More Than We Can Chew

How long does a Big Mac haunt its consumers? Every day the fast food industry continues to prosper off its loyal customers. In the 1950s the industry boomed and from there would become an unbeatable market force that used resources as fast as they could sell food. And today the average individual spends $1,200 at fast-food restaurants every year. With most of the world encouraging fast food, the social cost is swept under the rug. Under this rug is the accumulation of extra health care money, pollution, and the overbearing effects of obesity. The more we consume, the larger the pile becomes.

We can look at the pile through massive amounts of data on the internet. Over one-third of the population in America suffer from obesity. And America is in fourteenth place for the highest obesity rates. In congruence with our obesity rates being high are the incomes of fast food restaurants. There are 197,163 fast-food places in America. Over fifty of these establishments make hundreds of millions of dollars, some even billions. These restaurants are so popular but aren’t helping their customers in the long run.

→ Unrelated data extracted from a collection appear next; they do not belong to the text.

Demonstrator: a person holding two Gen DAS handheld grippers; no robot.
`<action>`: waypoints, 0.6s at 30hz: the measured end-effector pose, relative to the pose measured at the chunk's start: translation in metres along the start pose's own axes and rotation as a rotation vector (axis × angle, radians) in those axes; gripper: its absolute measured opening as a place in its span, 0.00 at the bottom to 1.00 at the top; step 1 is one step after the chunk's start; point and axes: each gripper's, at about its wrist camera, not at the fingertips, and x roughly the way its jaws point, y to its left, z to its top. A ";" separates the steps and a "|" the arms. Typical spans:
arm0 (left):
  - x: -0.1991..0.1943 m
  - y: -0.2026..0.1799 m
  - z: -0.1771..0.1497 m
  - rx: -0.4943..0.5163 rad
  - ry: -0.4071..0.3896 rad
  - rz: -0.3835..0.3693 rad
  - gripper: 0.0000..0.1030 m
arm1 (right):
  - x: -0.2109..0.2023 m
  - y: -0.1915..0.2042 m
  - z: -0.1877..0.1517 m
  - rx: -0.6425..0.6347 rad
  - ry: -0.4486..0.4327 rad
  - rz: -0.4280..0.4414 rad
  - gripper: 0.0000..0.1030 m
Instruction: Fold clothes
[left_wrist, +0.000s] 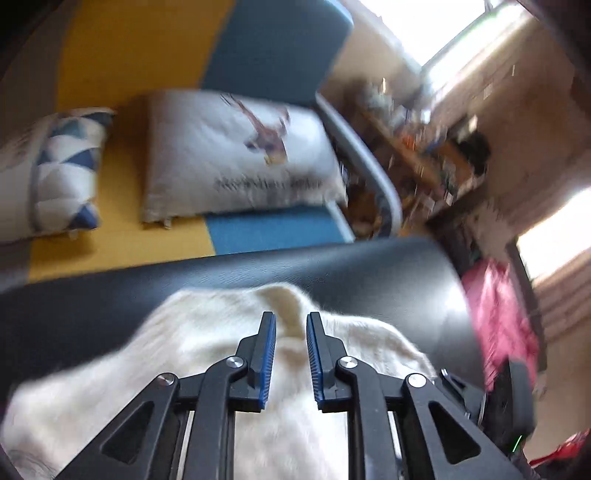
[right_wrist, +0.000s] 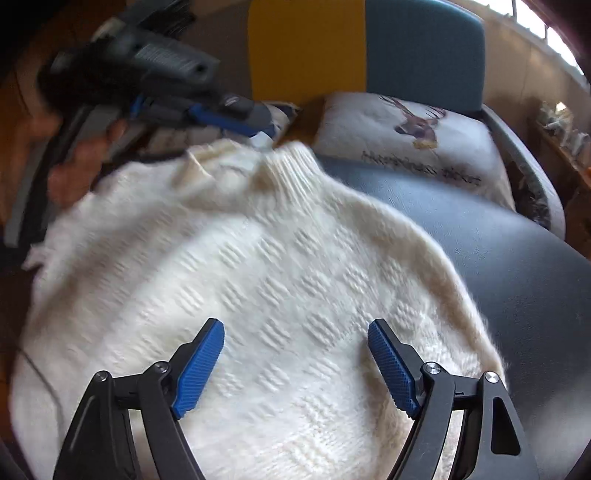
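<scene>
A fluffy white sweater (right_wrist: 258, 280) lies spread out on a dark, shiny worktop (right_wrist: 517, 295). Its ribbed collar (right_wrist: 291, 162) is at the far end, and the rest of it runs back toward the person holding the tools. So the long way of the sweater goes from near to far.

The right tongs (right_wrist: 295, 339) hover over the near, lower part of the sweater. They are spread wide and hold nothing. The knitted squares show plainly between the two blue tips.

The left tongs (left_wrist: 290, 325) are up at the far end, right by the collar. Their two blue pads are close but not pressed together; a thin gap shows between them, with white wool under it. From the right camera, the left tongs (right_wrist: 236, 118) sit just above the collar's edge. I cannot tell if they are pinching any wool yet, since the picture is blurry.

I think the left one is nearer to a good grab, being right at the collar. The right one would need to drop down to reach the wool.

Behind the worktop sits a sofa with a deer pillow (right_wrist: 417, 140).
</scene>
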 end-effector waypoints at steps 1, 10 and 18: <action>-0.015 0.006 -0.013 0.004 -0.037 0.038 0.16 | -0.008 0.003 0.013 0.009 -0.027 0.065 0.79; -0.043 0.032 -0.104 0.102 -0.064 0.311 0.15 | 0.073 0.019 0.129 0.297 0.069 0.543 0.84; -0.035 0.044 -0.124 0.137 -0.062 0.345 0.15 | 0.144 0.035 0.146 0.374 0.128 0.655 0.84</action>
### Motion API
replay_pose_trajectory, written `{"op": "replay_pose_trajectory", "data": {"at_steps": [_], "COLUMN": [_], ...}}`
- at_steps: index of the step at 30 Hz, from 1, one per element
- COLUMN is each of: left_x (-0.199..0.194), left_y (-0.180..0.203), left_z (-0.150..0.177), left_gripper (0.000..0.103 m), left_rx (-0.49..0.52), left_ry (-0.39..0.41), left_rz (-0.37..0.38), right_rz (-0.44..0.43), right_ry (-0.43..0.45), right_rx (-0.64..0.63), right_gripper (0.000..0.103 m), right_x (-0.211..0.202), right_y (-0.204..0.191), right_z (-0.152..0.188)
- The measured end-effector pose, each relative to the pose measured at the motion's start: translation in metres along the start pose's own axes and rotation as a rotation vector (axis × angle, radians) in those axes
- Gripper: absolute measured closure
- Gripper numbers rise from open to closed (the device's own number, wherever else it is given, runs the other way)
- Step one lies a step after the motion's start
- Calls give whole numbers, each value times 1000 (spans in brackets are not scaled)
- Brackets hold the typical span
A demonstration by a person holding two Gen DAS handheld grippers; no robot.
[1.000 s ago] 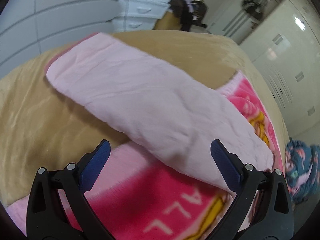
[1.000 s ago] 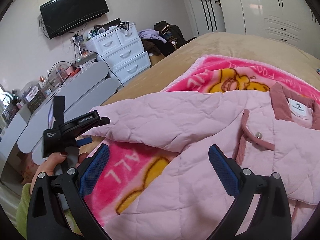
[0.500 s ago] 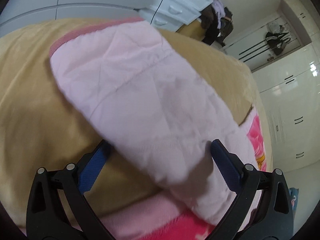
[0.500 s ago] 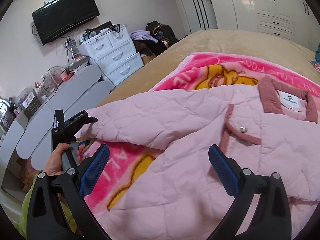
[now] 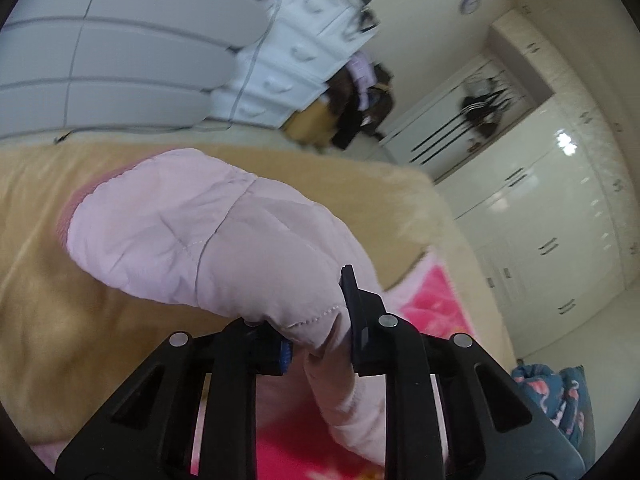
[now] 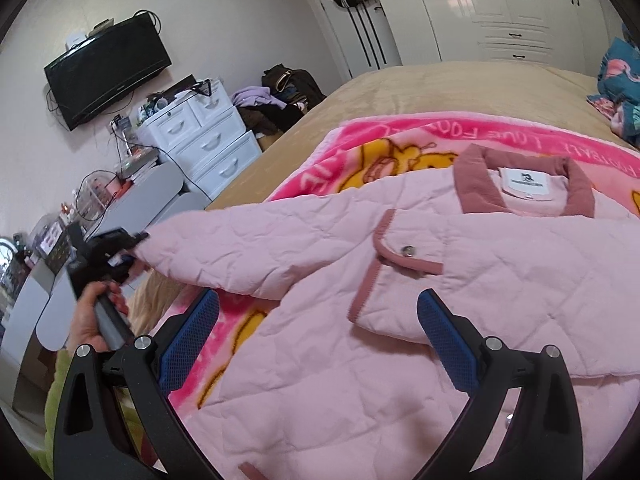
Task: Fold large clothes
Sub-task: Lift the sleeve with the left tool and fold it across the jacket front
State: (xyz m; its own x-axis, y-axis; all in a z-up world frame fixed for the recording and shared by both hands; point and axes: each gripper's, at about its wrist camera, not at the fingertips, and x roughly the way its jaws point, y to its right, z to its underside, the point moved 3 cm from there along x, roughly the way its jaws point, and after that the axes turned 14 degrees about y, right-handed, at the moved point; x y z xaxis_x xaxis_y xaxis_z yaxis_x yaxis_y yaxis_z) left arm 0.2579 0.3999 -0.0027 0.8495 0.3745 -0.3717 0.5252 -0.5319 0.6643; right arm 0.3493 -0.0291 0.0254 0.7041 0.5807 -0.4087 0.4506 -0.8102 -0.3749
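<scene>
We see the pink jacket (image 6: 400, 320) spread across the bright pink blanket (image 6: 404, 140) on the bed (image 6: 440, 80), collar toward the wardrobe side. Our left gripper (image 5: 320, 332) has just snapped closed and now clamps the jacket's sleeve (image 5: 192, 232), lifting it off the blanket. Our right gripper (image 6: 320, 336) hangs over the jacket's chest, jaws apart, gripping nothing.

Sleeve cuff (image 5: 80, 200) perhaps blurred, half hidden

Quilted matt cloth jacket (image 6: 420, 280) — fleecy blanket (image 6: 400, 148), glossy wardrobe doors (image 6: 480, 0)
</scene>
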Motion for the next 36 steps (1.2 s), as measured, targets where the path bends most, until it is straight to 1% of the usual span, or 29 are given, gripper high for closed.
{"op": "replay_pose_trajectory", "data": {"at_steps": [7,11,13,18,21,24,28,30,32,34,36], "left_x": [-52,-76,-89,-112,-122,-129,-145,-151,-157,-158,-162], "left_y": [73,104,119,142,157,177,215,231,249,261,274], "left_z": [5,13,17,23,32,46,78,94,115,131,151], "left_gripper": [90,90,90,90,90,90,90,90,90,90,90], "left_rx": [89,142,176,240,275,319,403,444,468,485,518], "left_ry": [55,57,62,73,71,53,17,-1,-36,-73,-95], "left_rz": [149,228,260,316,345,402,499,535,588,624,646], "right_rz": [31,55,66,87,112,139,166,177,182,189,190], "right_ry": [35,72,84,107,126,141,160,165,173,185,195], "right_rx": [32,55,68,99,115,152,200,218,236,251,261], "right_gripper": [4,4,4,4,4,4,4,4,4,4,4], "right_x": [-30,-54,-65,-93,-112,-127,-144,-151,-159,-167,-174], "right_y": [26,47,58,87,108,127,150,159,168,177,183], "right_z": [-11,-17,-18,-19,-17,-13,-7,-4,-2,-1,0]}}
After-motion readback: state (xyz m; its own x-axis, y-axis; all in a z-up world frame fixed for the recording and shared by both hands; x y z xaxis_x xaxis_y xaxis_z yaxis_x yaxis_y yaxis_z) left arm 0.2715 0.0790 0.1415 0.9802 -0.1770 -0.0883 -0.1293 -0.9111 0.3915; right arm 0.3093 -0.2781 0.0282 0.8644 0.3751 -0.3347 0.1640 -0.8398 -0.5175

To start things off, the expenses in potential insurance surpass that of any Big Mac. According to the research report, “A Heavy Burden,” “the overall, tangible, annual costs of being obese are $4,879 for an obese woman and $2,646 for an obese man.” These costs easily double the average amount an individual spends on fast food annually without the addition of the value of lost life. The value of lost life is the sum of income someone would have received had they been alive which is increased as obesity shaves off a person’s lifespan. And if anyone were to account that into the equation of money lost to obesity, the numbers would become more and more significant. 

Second, fast food decreases productivity. The limitations that come with obesity affect a person’s paycheck. The research done by the authors of A Heavy Burden, states the productivity between normal and obese people has caused incremental costs from $54 to $575 per obese person. They gathered evidence from different researchers that all came up with a dollar amount that results from reduced productivity. 

Finally, Fast food’s popularity harms the environment. Fast food has boosted the food consumption rate as they have increased portion sizes. And the food consumption rate has promoted the large industrialization of meat production. According to “From the Lab to the Supermarket” thirty percent of the viable earth is used by livestock systems. The author Trae Norton also states that meat production alone produces around twenty percent of total current greenhouse gas emissions. 

A food product that is in constant demand creates stress on production forming an unnatural source of pain for the environment. In the process of making meat a lot of waste is left to fester in our environment. Norton even writes, “As of 1997, animals in the U.S. industrial production system produced a grand total of approximately 1.4 billion tons of waste.”And in addition to the animal waste is the water pollution produced by the pesticides used in industrial grain farms that contributes to the decrease in water quality in rivers and streams. So all the mouthwatering goodness in a Big Mac or a Double Quarter Pounder with Cheese are the residual effects that impact the environment.

Not only have land animals been affected, but fast food’s reach has extended to fish as well. The act of fish farming has domesticated fish to increase food production. Again Trae Norton announces its effects upon the environment, writing that “fish farming also has potential ecological effects that include “habitat destruction, nutrient discharge, and chemical pollution.” Wild fish species are believed to have fewer cancer-causing pollutants than farm-raised fish. The fast food industry is constantly expanding to increase business while harming the environment.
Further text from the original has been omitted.